Cinéma, Action & aventure
  • 2 sur 5 étoiles
0 J'aime
Epingler
Sherlock Holmes 2 : Jeux d'ombres

Comme les histoires du célèbre détective de Sir Arthur Conan Doyle, mises en scène par Guy Ritchie, avaient fait un carton en 2009, il était inévitable qu'une suite se prépare. Les cyniques diront que l'un des fléaux des « sequels » – la loi des rendements décroissants – était tout autant inévitable, mais cela n'empêche pas le film d'être en lui-même une complète déception.

Nous retrouvons donc Holmes (Robert Downey Jr), évidemment prêt à bondir sur les traces de son ennemi juré, le « Napoléon du crime », James Moriarty (Jared Harris). Projetant de tuer Holmes, il manigance un complot meurtrier qui plonge notre héros en dépression, jusqu'à ce que le retour de son fidèle Watson (Jude Law) le secoue de sa torpeur et le remette sur le chemin vers Paris, ou vers l'Allemagne et – inévitablement –, les chutes de Reichenbach en Suisse, détruisant tout sur son passage.

Tout cela n'est pas sans rappeler la suite de 'Pirates des Caraïbes' : encore une fois, le casting et l'équipe restent inchangés, mais un ingrédient-phare manque à l'appel. Peut-être la spontanéité, simplement. Là où le premier opus se voulait vif, l'aboutissement de toutes les scènes d'action bourrées d'images de synthèse paraît complètement mécanique. Même Downey Jr semble tenter d'incarner une sorte de Jack Sparrow, forçant sur l'eyeliner et s'autorisant quelques clins d'oeil et apartés inappropriés.

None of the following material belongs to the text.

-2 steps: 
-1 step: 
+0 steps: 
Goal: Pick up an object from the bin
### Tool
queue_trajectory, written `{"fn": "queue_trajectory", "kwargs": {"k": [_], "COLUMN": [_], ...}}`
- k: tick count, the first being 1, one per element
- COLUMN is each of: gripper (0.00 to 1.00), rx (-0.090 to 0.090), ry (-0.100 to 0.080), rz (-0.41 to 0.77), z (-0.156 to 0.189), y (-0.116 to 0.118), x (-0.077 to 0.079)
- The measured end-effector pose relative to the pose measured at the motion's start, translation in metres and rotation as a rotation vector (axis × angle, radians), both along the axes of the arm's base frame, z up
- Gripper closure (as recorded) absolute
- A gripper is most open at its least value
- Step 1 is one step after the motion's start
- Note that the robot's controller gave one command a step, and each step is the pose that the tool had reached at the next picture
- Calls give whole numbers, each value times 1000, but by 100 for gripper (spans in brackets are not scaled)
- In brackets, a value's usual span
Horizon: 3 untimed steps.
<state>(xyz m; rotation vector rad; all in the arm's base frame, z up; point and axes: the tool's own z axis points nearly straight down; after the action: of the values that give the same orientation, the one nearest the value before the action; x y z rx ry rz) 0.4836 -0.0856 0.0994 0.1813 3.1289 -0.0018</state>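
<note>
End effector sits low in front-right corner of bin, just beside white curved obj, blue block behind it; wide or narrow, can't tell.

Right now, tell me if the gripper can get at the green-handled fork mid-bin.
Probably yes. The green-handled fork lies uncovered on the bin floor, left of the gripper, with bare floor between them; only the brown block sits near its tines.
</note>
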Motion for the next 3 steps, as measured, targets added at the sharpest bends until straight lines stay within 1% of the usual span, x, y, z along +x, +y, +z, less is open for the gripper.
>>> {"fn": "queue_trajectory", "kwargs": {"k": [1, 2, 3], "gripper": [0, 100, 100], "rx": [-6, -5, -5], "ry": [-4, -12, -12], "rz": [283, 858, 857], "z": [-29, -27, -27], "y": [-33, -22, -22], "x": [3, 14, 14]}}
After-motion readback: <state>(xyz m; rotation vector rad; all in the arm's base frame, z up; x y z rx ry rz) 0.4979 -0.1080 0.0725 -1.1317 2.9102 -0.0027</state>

Le salut arrive cependant sous les traits de Stephen Fry, qui joue Mycroft, le frère de Sherlock, un homosexuel nanti aux manières professorales et à la culture encyclopédique. C'est surprenant de retrouver l'animateur de jeux préféré des anglais dans ce rôle, et une maigre distraction pour détourner l'attention des plaisanteries de plus en plus éculées des deux protagonistes. La conclusion ? C'est un film d'action, amusant de temps à autre, mais globalement sans surprise ni entrain : élémentaire, mon cher Watson, mais pas dans le bon sens du terme.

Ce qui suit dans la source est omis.